We beginnen met de makkelijkste uitzondering. Als een bijvoeglijk naamwoord in de vaste vorm (mannelijk enkelvoud) al op een e eindigt, dan krijgt het bij de vrouwelijke vorm geen extra e.
le pull jaune, la robe jaune, les pulls jaunes, les robes jaunes
Wanneer een bijvoeglijk naamwoord in de vaste vorm op -er eindigt, dan verandert dit in -ère bij de vrouwelijke vorm van het bijvoeglijk naamwoord.
le premier jour, la première semaine, les premiers jours, les premières semaines
Wanneer een bijvoeglijk naamwoord in de vaste vorm op een -f eindigt, dan verandert dit in –ve bij de vrouwelijke vorm van het bijvoeglijk naamwoord.

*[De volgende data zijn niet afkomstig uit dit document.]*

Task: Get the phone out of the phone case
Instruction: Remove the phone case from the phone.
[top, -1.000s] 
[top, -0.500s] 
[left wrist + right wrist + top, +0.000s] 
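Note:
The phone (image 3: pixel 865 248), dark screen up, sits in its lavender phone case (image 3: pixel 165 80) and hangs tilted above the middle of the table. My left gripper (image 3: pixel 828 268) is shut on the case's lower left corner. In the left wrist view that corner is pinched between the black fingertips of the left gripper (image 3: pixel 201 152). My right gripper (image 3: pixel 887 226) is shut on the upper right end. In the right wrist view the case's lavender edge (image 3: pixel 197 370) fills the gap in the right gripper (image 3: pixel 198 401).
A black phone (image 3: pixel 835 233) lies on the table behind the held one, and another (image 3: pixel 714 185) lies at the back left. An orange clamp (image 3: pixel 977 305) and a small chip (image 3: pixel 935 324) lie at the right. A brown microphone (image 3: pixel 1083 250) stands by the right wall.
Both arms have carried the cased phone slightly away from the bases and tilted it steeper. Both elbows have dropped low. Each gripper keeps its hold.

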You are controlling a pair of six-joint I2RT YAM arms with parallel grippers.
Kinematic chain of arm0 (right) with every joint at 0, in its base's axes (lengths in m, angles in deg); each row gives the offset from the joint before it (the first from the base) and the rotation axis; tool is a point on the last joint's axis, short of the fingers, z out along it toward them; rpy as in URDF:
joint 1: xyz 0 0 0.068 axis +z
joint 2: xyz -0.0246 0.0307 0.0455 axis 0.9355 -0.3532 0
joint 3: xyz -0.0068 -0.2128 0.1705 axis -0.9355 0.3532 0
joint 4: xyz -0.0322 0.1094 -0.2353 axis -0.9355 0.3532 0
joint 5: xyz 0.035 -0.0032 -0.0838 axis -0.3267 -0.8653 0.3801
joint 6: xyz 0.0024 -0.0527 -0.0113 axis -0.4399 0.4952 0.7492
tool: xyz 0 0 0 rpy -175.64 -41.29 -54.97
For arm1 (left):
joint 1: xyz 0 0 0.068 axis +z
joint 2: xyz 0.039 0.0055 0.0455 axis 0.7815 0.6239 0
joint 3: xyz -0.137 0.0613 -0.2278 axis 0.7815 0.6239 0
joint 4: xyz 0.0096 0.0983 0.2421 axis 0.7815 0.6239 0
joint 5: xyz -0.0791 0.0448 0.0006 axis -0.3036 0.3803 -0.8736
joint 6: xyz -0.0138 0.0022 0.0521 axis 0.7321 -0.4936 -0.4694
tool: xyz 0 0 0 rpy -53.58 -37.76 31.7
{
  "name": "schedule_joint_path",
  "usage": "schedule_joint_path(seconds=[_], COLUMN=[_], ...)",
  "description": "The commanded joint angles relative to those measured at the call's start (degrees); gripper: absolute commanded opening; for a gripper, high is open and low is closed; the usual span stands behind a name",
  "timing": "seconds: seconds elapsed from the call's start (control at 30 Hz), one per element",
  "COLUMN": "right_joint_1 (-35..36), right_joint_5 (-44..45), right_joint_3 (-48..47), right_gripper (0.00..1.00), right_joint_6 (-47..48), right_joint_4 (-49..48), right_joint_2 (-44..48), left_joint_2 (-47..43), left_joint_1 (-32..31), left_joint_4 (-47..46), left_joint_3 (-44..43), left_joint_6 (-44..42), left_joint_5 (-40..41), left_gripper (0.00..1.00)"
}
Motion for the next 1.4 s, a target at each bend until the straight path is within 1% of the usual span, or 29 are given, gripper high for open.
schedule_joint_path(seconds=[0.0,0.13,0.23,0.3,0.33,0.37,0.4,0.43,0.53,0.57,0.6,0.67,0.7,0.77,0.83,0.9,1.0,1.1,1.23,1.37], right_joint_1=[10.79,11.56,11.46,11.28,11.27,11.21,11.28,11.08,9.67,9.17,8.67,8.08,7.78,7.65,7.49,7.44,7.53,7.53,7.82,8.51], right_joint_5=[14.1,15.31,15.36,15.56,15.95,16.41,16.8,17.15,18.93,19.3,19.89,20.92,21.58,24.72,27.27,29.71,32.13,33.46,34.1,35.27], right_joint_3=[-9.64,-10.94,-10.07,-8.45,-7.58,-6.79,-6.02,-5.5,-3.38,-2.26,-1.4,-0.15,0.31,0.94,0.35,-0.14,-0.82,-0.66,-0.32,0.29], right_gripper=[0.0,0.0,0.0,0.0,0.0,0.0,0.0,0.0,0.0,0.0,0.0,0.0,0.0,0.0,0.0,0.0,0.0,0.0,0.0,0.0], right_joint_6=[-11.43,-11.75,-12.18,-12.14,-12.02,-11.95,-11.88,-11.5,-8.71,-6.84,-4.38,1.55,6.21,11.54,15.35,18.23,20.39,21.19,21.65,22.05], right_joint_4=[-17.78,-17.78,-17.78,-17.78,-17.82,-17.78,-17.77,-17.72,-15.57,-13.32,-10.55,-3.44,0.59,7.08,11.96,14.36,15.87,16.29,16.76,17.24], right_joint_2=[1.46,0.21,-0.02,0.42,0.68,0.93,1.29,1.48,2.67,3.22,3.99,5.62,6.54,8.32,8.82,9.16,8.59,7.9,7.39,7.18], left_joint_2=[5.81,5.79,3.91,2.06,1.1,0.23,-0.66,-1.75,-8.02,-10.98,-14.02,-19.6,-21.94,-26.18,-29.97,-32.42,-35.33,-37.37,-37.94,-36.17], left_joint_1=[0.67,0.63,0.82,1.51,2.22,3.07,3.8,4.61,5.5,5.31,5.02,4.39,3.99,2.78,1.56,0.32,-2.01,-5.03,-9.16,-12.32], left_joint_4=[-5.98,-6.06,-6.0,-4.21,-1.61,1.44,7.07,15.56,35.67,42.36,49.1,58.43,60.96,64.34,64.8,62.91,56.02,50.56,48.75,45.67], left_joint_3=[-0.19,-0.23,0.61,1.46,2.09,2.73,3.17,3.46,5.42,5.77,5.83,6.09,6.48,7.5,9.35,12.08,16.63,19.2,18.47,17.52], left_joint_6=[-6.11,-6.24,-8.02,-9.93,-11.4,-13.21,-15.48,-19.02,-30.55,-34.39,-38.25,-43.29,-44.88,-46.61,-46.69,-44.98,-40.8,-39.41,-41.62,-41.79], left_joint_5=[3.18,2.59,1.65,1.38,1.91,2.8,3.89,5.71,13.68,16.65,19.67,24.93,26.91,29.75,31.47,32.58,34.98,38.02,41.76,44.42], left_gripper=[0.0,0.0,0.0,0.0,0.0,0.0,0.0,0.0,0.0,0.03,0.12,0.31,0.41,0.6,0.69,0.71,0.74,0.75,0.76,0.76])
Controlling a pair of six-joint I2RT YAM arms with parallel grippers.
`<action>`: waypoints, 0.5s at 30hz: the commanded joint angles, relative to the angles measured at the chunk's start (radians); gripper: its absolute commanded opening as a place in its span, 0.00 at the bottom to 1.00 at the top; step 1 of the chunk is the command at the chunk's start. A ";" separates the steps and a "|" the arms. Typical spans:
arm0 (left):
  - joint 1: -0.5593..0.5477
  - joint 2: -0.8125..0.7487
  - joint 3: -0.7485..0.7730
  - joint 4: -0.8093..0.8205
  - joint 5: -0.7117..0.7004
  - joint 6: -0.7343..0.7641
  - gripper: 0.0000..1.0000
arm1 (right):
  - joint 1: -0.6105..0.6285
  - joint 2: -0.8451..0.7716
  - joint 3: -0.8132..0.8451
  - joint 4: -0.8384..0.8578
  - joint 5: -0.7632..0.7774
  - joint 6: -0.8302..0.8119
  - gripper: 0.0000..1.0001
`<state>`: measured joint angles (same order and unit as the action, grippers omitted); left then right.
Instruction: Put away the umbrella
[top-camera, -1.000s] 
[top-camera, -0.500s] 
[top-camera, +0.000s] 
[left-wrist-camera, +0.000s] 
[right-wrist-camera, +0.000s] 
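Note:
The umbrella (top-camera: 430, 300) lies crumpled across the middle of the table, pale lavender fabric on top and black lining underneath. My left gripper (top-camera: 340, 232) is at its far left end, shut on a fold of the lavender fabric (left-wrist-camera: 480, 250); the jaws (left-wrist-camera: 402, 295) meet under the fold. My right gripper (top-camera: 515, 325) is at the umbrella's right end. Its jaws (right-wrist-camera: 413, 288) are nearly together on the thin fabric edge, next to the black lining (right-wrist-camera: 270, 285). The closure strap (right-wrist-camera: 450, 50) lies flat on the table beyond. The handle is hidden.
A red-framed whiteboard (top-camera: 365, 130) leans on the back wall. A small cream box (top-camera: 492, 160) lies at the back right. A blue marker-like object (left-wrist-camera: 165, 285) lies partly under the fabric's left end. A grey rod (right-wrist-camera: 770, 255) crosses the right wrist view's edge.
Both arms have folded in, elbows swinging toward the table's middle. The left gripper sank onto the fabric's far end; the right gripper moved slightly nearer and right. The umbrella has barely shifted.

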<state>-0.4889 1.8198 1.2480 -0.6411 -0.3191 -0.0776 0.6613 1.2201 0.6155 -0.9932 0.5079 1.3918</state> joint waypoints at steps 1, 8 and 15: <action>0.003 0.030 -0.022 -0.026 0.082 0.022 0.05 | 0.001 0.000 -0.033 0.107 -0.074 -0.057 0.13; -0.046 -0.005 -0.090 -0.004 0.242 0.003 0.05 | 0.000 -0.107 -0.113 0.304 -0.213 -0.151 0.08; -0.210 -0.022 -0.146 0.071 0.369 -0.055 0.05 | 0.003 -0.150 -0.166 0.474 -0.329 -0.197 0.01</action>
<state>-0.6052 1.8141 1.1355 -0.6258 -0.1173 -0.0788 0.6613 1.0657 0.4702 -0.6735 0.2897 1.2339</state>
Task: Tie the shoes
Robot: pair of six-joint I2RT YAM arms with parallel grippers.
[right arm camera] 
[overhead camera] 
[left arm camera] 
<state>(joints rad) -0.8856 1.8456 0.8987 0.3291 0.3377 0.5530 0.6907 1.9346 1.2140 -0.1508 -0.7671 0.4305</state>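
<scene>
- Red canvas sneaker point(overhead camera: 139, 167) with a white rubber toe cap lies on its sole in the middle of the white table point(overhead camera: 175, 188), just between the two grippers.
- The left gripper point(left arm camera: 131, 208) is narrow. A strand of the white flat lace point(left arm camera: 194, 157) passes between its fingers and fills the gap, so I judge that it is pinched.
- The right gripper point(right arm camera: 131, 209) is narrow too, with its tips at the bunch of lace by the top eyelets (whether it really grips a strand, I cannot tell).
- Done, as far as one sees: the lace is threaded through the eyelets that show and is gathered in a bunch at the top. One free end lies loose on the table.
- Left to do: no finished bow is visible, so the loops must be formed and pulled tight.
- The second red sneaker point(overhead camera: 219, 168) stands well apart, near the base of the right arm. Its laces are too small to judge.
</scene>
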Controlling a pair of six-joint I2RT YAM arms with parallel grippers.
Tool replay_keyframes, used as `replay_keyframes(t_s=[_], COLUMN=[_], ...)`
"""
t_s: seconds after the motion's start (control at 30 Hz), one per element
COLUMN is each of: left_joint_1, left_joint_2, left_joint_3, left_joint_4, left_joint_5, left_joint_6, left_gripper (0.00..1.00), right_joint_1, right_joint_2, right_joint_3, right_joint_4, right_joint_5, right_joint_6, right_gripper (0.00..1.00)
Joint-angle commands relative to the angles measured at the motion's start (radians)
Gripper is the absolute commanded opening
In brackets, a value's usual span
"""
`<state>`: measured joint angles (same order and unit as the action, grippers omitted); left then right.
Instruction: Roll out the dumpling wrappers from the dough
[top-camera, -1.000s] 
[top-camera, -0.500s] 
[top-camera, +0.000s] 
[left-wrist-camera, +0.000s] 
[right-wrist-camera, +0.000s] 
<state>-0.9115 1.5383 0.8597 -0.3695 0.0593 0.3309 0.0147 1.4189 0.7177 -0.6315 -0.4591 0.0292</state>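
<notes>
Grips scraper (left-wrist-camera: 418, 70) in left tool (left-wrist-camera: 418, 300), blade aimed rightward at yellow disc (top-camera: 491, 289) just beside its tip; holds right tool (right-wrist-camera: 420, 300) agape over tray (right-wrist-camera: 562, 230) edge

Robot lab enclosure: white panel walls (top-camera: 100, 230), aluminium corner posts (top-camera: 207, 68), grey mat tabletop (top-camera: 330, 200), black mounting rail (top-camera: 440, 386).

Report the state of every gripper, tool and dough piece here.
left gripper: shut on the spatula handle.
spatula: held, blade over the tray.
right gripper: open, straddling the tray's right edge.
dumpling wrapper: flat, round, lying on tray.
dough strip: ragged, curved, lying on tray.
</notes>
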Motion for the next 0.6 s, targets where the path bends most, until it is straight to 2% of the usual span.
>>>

le garçon sportif, la fille sportive, les garçons sportifs, les filles sportives
Maar er zijn nog meer uitzonderingen...
Als een bijvoeglijk naamwoord in de vaste vorm op –el, -en, -on, -as, -ais, -(e)il en -os eindigt, dan krijgt de vrouwelijke vorm van het bijvoeglijk naamwoord een dubbele medeklinker + een extra -e.
un gros chat, une grosse vache, les gros chats, les grosses vaches
un gentil professeur, la gentille grand-mère, les gentils professeurs, les gentilles grand-mères
un garçon italien, une fille italienne, les garçons italiens, les filles italiennes
Als een bijvoeglijk naamwoord in de vaste vorm op -et eindigt, dan verandert dit in -ète bij de vrouwelijke vorm van het bijvoeglijk naamwoord.
le père inquiet, la mère inquiète, les pères inquiets, les mères inquiètes
Wanneer een bijvoeglijk naamwoord in de vaste vorm op -c eindigt, dan verandert dit in -que bij de vrouwelijke vorm van het bijvoeglijk naamwoord.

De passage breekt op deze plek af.